Dua Puluh Empat

98.9K 8.9K 528
                                    

Sesuai dengan janji Guntur, hanya tiga hari ia menumpang dirumah keluarga Rezkalio. Meskipun sempat berdebat dengan mertua, akhirnya Guntur bisa membawa Diandra menuju rumah mereka sendiri di daerah Kelapa Gading. Diandra tentu saja tidak mau membantah, apalagi menolak keinginan suaminya. Nanti kualat. Sebagai istri yang baik, Diandra akan mengikuti kemanapun sang suami akan membawanya.

Proses kepindahan Diandra juga tidak heboh, bahkan bisa dibilang sangat simpel karena barang yang ia bawa hanyalah pakaian, koleksi novel, dan barang remeh-temeh lainnya seperti peralatan rias, berkas sekolah, dan boneka.
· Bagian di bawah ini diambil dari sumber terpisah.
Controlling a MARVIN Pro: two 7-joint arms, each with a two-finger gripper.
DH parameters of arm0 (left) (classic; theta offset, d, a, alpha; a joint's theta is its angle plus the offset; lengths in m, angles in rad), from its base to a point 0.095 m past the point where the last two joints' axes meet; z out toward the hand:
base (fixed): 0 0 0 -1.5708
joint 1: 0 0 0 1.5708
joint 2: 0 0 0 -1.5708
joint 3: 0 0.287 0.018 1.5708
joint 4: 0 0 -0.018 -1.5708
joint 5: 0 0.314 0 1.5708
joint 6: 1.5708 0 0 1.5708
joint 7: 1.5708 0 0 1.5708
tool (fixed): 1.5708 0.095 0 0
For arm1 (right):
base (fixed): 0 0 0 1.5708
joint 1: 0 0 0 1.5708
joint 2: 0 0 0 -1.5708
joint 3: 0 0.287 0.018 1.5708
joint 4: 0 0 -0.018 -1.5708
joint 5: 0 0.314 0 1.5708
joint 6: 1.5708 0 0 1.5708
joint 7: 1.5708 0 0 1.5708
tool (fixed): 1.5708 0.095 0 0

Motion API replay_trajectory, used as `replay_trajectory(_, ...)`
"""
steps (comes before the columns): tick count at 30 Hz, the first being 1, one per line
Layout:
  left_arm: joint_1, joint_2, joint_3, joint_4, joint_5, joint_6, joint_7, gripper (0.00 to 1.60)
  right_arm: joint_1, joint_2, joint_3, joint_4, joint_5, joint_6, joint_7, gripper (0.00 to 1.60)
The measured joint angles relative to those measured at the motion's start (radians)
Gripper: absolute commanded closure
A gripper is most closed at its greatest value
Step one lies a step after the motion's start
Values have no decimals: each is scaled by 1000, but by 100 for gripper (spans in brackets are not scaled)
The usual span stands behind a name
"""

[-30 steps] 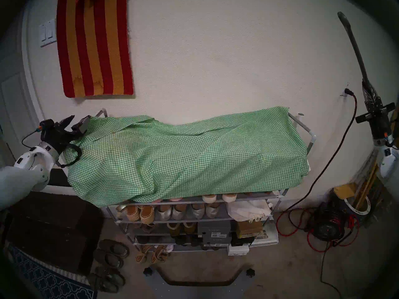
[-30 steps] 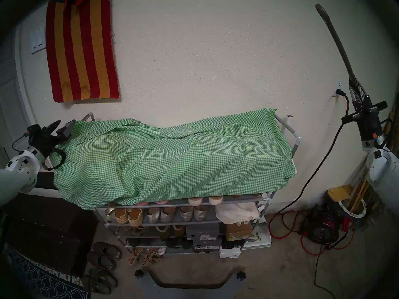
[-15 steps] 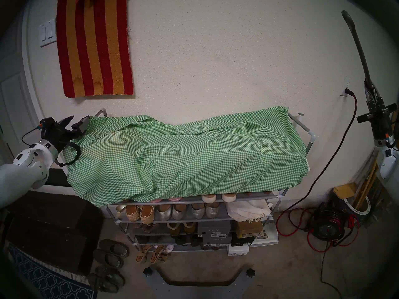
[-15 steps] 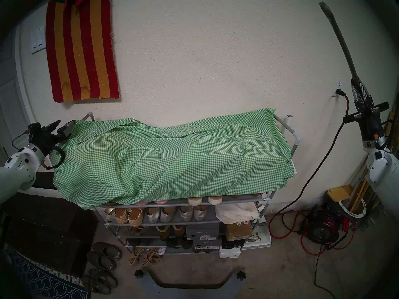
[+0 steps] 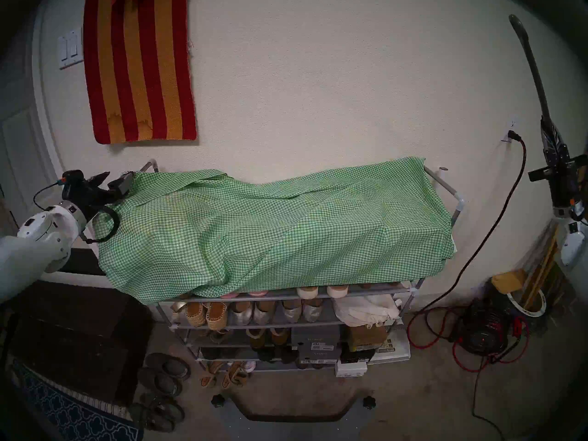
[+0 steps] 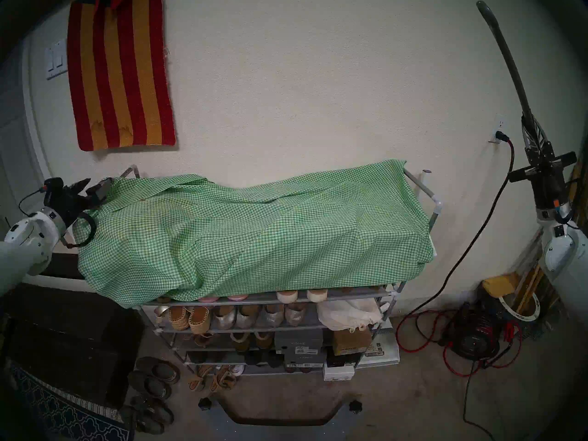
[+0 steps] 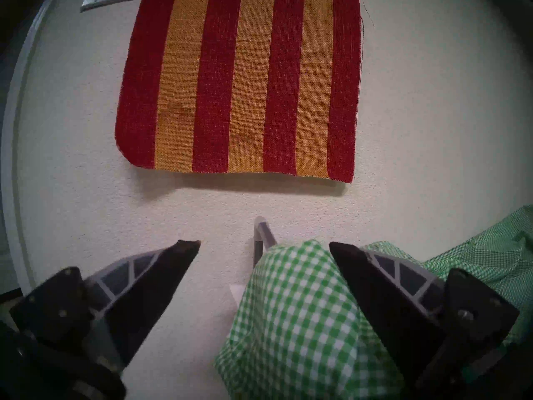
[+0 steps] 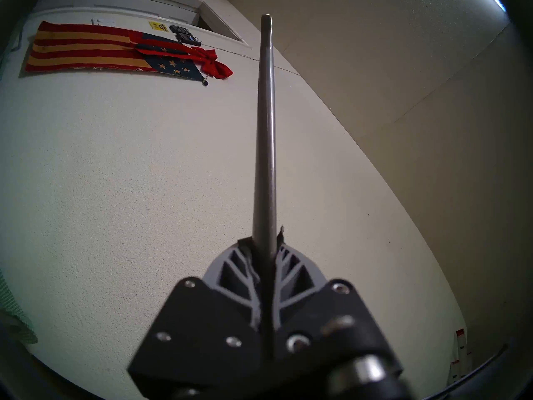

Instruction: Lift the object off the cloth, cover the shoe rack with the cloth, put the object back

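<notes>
Since a second ago the shoehorn [image 5: 530, 71] has drifted a bit toward the right edge of the head view, otherwise nothing's changed. It stands nearly upright off the rack's right end, long axis vertical, tip leaning slightly left, pinched tight in the right gripper [image 5: 548, 135]. The left gripper [image 7: 264, 246] sits wide open, holding nothing, at the rack's [image 5: 458, 205] left rail with the checked cloth [image 5: 270, 227] draped over the top shelf and bunched between its fingers. A striped rug [image 5: 140, 65] hangs above.
</notes>
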Motion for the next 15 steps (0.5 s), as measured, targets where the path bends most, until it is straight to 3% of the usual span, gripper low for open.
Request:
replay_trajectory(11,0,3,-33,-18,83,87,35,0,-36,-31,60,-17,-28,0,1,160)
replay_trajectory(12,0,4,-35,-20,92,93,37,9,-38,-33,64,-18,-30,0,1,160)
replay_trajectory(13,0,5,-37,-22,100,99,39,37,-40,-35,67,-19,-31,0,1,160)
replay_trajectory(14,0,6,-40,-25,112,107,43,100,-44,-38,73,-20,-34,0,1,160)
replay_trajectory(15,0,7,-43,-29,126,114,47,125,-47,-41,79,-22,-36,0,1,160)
Sementara, kado pernikahan yang sekiranya bermanfaat dalam rumah tangga akan dikirimkan melalui jasa pengiriman.

Pindahan dan segala embel lain sudah selesai, namun yang menjadi masalah adalah....

"Papa dan Mama mau nginep di sini sementara buat temenin kamu."

Rasanya Guntur terkena kilatan petir di siang bolong. Astaga, kenapa Giga selalu menghancurkan waktu berharganya bersama istri? Jika ada hukum membelot pada bapak mertua, sudah pasti Guntur akan melakukannya sekarang juga. Untunglah, Guntur masih menghormati orang tua dari istrinya ini.

"Serius?! Yeayyy!" Diandra bersorak gembira, memeluk Giga dengan erat persis seperti bocah.

Awalnya Guntur berharap reaksi Diandra tidak sesenang itu, tapi ternyata justru kebalikannya. Yah sudahlah. Tidak mungkin juga dia akan menolak kehadiran mertuanya dirumah baru mereka. Setidaknya, satu dari pasangan mertua itu adalah malaikat penolongnya.

Giga diam-diam ingin menertawakan kekalahan Guntur, "kamu pasti capek ngurusin pindahan kan Di? Mau Papa bikinin milkshake coklat kesukaan kamu gak?"

"Mau-mau Pa! Mau banget!" Diandra lagi-lagi memeluk Papanya. Ia pun menurut saja saat Giga membawanya ke arah dapur saling bergandengan tangan. Kalau tidak salah, Guntur sempat mendengar jika Giga mewanti-wanti Diandra supaya jangan cepat-cepat hamil.

Sialan, maki Guntur dalam hati. Tetapi setelahnya, ia langsung menyebut istigfar dengan pelan. Bagaimana bisa dia mengumpati mertua? Daripada memaki, lebih baik dia berdoa supaya percintaan panas selama tiga hari kemarin membuahkan hasil. Dia akan tertawa keras di depan Giga jika Diandra hamil. Lihat saja nanti.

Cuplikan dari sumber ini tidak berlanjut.